運転手はそれから何も言わず、バスを走らせた。


終点までは、いくつもバス停が残っている。しかし、最初の私以降、1度も降車ボタンは鳴っていない。私は耐えかねて何度かこっそり後ろを振り向いたが、座席を埋め尽くす乗客らは、同じ姿勢、無表情のままだった。

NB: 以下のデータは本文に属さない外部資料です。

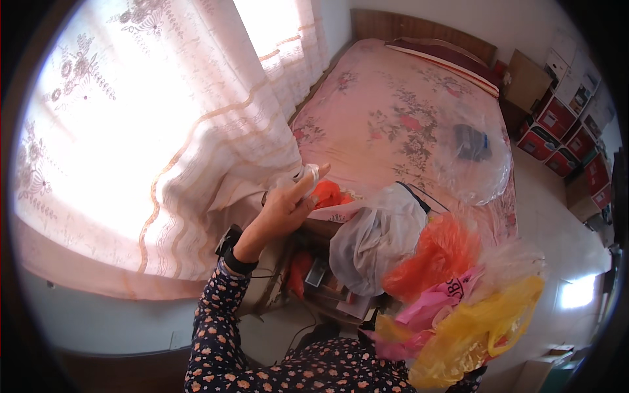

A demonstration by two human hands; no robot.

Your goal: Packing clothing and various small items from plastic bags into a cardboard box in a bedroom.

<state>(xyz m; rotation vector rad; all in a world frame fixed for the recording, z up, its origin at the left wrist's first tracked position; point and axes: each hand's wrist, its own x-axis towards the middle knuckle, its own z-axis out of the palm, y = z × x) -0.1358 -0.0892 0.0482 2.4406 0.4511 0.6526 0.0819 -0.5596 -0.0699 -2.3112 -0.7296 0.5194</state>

……ヤバいバスに乗ってしまったらしい。終点まで止まらなかったら。そこは墓地しかないのだ。花を持っている人もいなさそうだし、微動だにしないし。これはもしかして、そういうことなんじゃないか。


『次は終点、△△墓地前、△△墓地前でございます』



いよいよ、ここから出られる……よね。乗る前の眠気など、どこかへ吹っ飛んでしまっていた。



*******

30分ぶりにバスが停車し、私は急いで整理券を運賃箱に入れる。しかし、事前に小銭の確認をするのをすっかり忘れていた。私はあたふたしながらお札を両替機に入れる――

普通だったら後ろに列ができてもおかしくない。なのに今、誰も動いている気配が無いのである。私は考えることをやめ、急いで支払いを済ませた。すると運転手が小さなチラシを差し出してきた。

「巻き込んじゃってごめんね
よかったら今度参加してください」


私はお礼もそこそこに、転がるようにバスを降りた。


プシューという音を後ろで聞きながら、もらったばかりのチラシに目を落とす。




”静かに乗るだけ・路線バスツアー
〜賑やかな日常に疲れたあなたに〜”




……紛らわしい。私は全身の力が抜けるのを感じながら、のろのろと墓地へと歩きだした。



今度、参加してみようかな……。